• [Information provided]:
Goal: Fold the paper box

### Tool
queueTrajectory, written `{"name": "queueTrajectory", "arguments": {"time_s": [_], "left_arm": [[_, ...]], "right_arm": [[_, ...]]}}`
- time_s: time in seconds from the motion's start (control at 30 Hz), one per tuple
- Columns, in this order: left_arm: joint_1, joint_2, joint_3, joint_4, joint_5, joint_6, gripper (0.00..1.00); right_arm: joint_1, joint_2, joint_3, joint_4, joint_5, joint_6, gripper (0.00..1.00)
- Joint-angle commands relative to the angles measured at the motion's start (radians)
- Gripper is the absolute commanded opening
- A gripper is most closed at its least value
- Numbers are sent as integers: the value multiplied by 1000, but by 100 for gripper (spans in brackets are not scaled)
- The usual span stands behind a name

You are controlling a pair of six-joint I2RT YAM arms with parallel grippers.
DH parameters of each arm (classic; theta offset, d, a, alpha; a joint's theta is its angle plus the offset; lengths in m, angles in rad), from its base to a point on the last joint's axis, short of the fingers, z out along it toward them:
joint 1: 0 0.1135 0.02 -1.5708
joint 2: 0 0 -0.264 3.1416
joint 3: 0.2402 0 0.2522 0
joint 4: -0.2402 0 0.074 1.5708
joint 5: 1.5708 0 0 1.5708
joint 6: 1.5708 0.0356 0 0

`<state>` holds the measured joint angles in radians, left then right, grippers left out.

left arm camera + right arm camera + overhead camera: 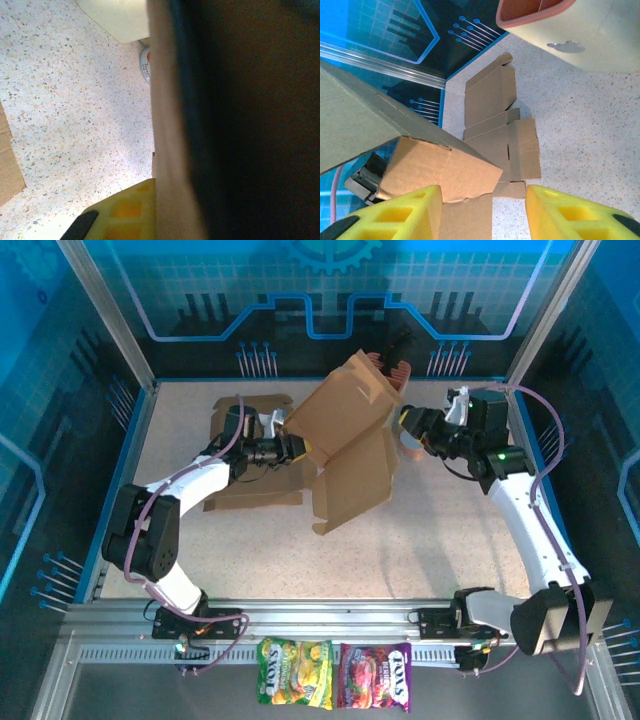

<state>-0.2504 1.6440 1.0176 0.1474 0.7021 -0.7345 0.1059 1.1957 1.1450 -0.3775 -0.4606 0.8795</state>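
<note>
Your paper box [350,435] is up off the worktop [450,530] near the middle, tilted, with its body already opened from flat into a sleeve. By the look of it you are only partway. One large panel hangs down open toward the near side, and the end flaps stand loose rather than tucked, so the closing folds are yet to do. In the right wrist view the box [440,175] shows a squared corner with a free flap below it. Your left gripper [292,449] reaches in low from the left, arm stretched across the worktop, and is clamped tight on the box's left edge. Its wrist view has cardboard [170,150] pressed right against the yellow finger [127,212]. Your right gripper [408,426] comes in from the right at the box's far side, forearm raised and wrist bent toward the box. Its jaws stand partly apart [482,200] with a flap reaching into the gap, not pinched. Spare flat blanks [255,490] lie on the worktop behind the left arm.
</note>
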Motion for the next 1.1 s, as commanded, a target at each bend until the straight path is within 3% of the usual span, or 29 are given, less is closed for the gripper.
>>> {"name": "queueTrajectory", "arguments": {"time_s": [0.0,0.4,0.67,0.9,1.07], "left_arm": [[8,2,7,6,28,-6,0],[8,5,16,-3,30,-6,0],[8,-11,4,-8,25,1,0],[16,-14,-4,1,25,-30,0],[23,-10,20,-42,49,-5,0]], "right_arm": [[9,-46,-28,68,-5,49,52],[77,59,30,152,-5,77,57],[117,113,87,100,3,40,58],[78,63,176,-54,-8,-101,58],[-11,17,281,-95,-68,-143,59]]}}
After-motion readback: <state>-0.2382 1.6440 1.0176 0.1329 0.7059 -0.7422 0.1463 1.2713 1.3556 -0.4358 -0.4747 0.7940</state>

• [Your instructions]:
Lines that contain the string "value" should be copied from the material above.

• [Expected answer]:
- A gripper is most closed at its least value
- Numbers are sent as integers: the value multiplied by 1000, but by 100 for gripper (spans in brackets are not scaled)

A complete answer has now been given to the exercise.